Created a csv file with sample table to be normalized Sample Table.csv and uploaded to GitHub. This table has 7 columns that represents a students’ grade for courses taught by different professors.
library(tidyverse)
## ── Attaching core tidyverse packages ──────────────────────── tidyverse 2.0.0 ──
## ✔ dplyr 1.1.4 ✔ readr 2.1.5
## ✔ forcats 1.0.0 ✔ stringr 1.5.1
## ✔ ggplot2 3.5.1 ✔ tibble 3.2.1
## ✔ lubridate 1.9.3 ✔ tidyr 1.3.1
## ✔ purrr 1.0.2
## ── Conflicts ────────────────────────────────────────── tidyverse_conflicts() ──
## ✖ dplyr::filter() masks stats::filter()
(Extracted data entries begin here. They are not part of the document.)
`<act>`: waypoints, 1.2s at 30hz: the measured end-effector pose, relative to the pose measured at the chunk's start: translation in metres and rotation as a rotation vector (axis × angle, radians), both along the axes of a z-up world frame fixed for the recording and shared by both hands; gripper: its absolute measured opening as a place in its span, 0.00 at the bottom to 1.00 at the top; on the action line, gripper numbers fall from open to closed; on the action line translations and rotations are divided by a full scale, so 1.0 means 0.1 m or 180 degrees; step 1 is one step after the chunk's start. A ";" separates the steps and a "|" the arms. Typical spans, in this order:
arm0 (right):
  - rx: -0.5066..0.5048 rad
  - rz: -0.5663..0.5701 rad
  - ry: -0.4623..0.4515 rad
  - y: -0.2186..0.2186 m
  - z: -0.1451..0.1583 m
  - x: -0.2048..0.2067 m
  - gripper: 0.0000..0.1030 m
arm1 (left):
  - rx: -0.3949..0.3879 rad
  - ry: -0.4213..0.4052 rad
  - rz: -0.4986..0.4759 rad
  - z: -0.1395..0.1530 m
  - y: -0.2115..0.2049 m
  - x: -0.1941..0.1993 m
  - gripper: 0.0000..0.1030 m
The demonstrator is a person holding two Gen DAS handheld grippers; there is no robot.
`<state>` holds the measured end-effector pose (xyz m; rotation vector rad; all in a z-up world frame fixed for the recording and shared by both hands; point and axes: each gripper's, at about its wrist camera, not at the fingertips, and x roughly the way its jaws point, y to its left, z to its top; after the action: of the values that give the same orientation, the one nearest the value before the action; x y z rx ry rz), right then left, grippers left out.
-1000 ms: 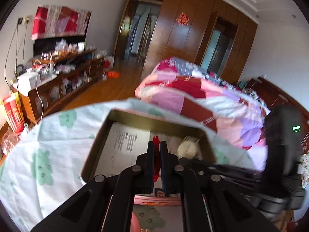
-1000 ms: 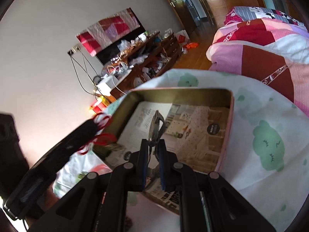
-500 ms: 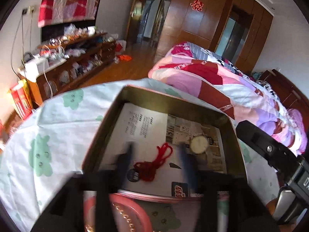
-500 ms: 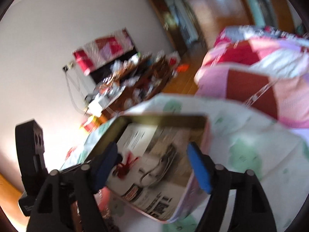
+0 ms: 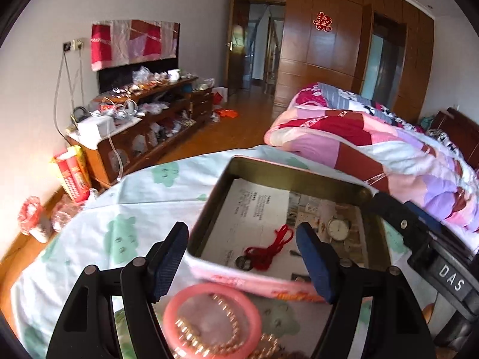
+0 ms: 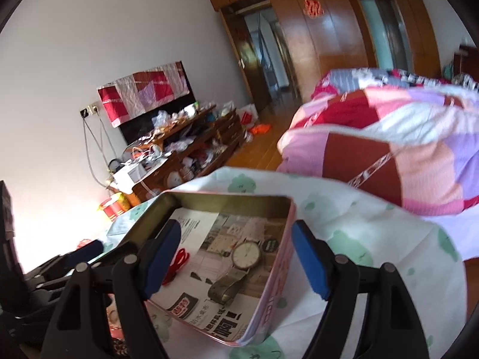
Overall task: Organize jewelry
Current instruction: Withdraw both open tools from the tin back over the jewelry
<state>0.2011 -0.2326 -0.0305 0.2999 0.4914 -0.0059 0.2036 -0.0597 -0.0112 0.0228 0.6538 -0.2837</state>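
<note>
A pink tin box [image 5: 257, 279] lined with printed paper sits on a table with a white, green-patterned cloth [image 5: 119, 209]. Inside lie a red cord bracelet [image 5: 268, 249] and a wristwatch [image 5: 338, 229]. In the right wrist view the tin [image 6: 278, 278] holds the watch [image 6: 244, 257] and the red cord [image 6: 178, 261]. My left gripper [image 5: 242, 264] is open and empty above the tin's near wall. My right gripper [image 6: 236, 258] is open and empty over the tin. A pink bangle [image 5: 212, 320] with a gold bead chain [image 5: 221, 335] lies in front of the tin.
A bed with a pink and red patchwork quilt [image 5: 374, 140] stands to the right. A cluttered wooden cabinet [image 5: 143, 128] lines the left wall. The right gripper's black body [image 5: 434, 257] reaches in at the tin's right side.
Both grippers opened and drew back. The red cord left my left gripper and lies in the tin. The watch left my right gripper and lies in the tin.
</note>
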 end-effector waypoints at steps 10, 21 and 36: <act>-0.0372 -0.0226 -0.0129 0.21 0.04 -0.34 0.94 | 0.0172 -0.0045 0.0241 -0.05 0.21 -0.39 0.72; -0.0586 -0.0232 -0.0178 0.41 0.01 -0.59 0.95 | 0.0263 -0.0075 0.0281 -0.10 0.28 -0.68 0.72; -0.0395 -0.0297 -0.0131 0.36 -0.03 -0.84 0.95 | 0.0111 0.0098 0.0138 -0.25 0.65 -1.06 0.72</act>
<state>0.1170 -0.1963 -0.0336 0.2006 0.4341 -0.1203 0.0979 0.0057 -0.0360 0.0376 0.6890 -0.2313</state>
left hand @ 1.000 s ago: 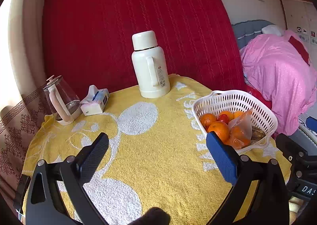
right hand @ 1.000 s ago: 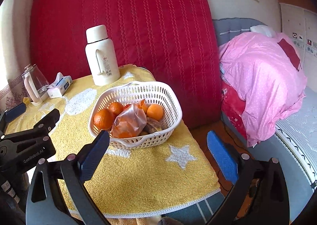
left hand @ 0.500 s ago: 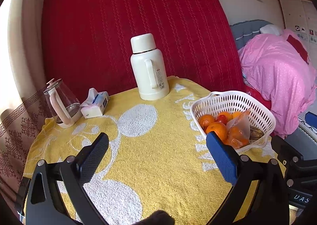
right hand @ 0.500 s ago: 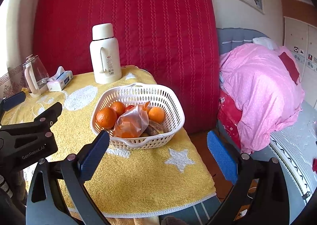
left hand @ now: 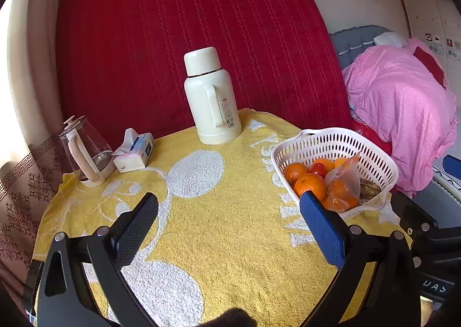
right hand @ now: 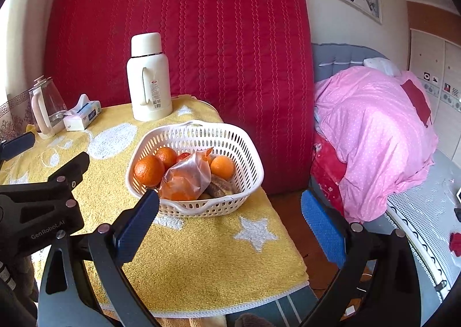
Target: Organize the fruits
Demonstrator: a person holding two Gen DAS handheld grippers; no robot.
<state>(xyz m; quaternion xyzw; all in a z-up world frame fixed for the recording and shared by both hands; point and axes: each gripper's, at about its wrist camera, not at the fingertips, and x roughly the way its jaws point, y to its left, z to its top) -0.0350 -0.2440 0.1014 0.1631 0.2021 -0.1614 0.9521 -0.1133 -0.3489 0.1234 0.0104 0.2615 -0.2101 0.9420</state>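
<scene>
Both views have lifted and drawn back a little since a second ago, so the white basket (right hand: 196,165) sits lower and closer in the right wrist view, while nothing on the surface (left hand: 230,226) has shifted. Inside the basket lie several oranges (right hand: 149,170), a clear plastic bag (right hand: 185,178) of more fruit and something brown I cannot identify. The right tool (right hand: 229,223) is spread wide and empty, with the basket just ahead at about 11 o'clock, near its left finger. The left tool (left hand: 229,220) is equally wide and empty; from it the basket lies off at 2 o'clock, beyond the blue pad (left hand: 322,229). By my judgement the right tool is nearer and better lined up for reaching the fruit.
</scene>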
## ✖ dplyr::lag() masks stats::lag()
## ℹ Use the conflicted package (<http://conflicted.r-lib.org/>) to force all conflicts to become errors
# Read the file from GitHub and save to a data frame
denormalized <- read.csv("https://raw.githubusercontent.com/amily52131/DATA607/refs/heads/main/Assignment_3/Normalize%20Table.csv")
print(denormalized)
## Student_ID Course_ID Student_Name Course_Name Grade Teacher Teacher.Email
## 1 100 10 Amelia Math B Ken Ken@email.com
## 2 200 10 Henry Math A Ken Ken@email.com
## 3 100 20 Amelia Science C Liam liam@email.com
## 4 200 20 Henry Science A Liam liam@email.com
## 5 300 10 James Math C Ben Ben@email.com
## 6 400 10 Mandy Math B Ben Ben@email.com
## 7 400 20 Mandy Science B Liam liam@email.com
Second normal form, each non-key attribute must depend on the entire primary key Student_Name depends on the Student_ID Course_Name depends on the Course_ID Teacher name each have unique email and they each teach a course The bridge table has grade dependent on student, course, and teacher
# Student_ID is the primary key for Student_Name
# Get the distinct Students from the table
Students <- denormalized %>%
select(Student_ID, Student_Name) %>%
distinct(Student_ID, .keep_all = TRUE)%>%
print()
## Student_ID Student_Name
## 1 100 Amelia
## 2 200 Henry
## 3 300 James
## 4 400 Mandy
# Course_ID is the primary key for Course_Name
# Get the distinct courses from the table
Courses <- denormalized %>%
select(Course_ID, Course_Name) %>%
distinct(Course_ID, .keep_all = TRUE)%>%
print()
## Course_ID Course_Name
## 1 10 Math
## 2 20 Science
# Teacher.email is the primary key for teacher and each teacher teaches a course
# Get the distinct teachers from the table
Teachers <- denormalized %>%
select(Teacher, Teacher.Email, Course_ID) %>%
distinct(Teacher.Email, .keep_all = TRUE) %>%
print()
## Teacher Teacher.Email Course_ID
## 1 Ken Ken@email.com 10
## 2 Liam liam@email.com 20
## 3 Ben Ben@email.com 10
# The de-normalized table after removing Student, Courses, and teacher with only the primary key of each table.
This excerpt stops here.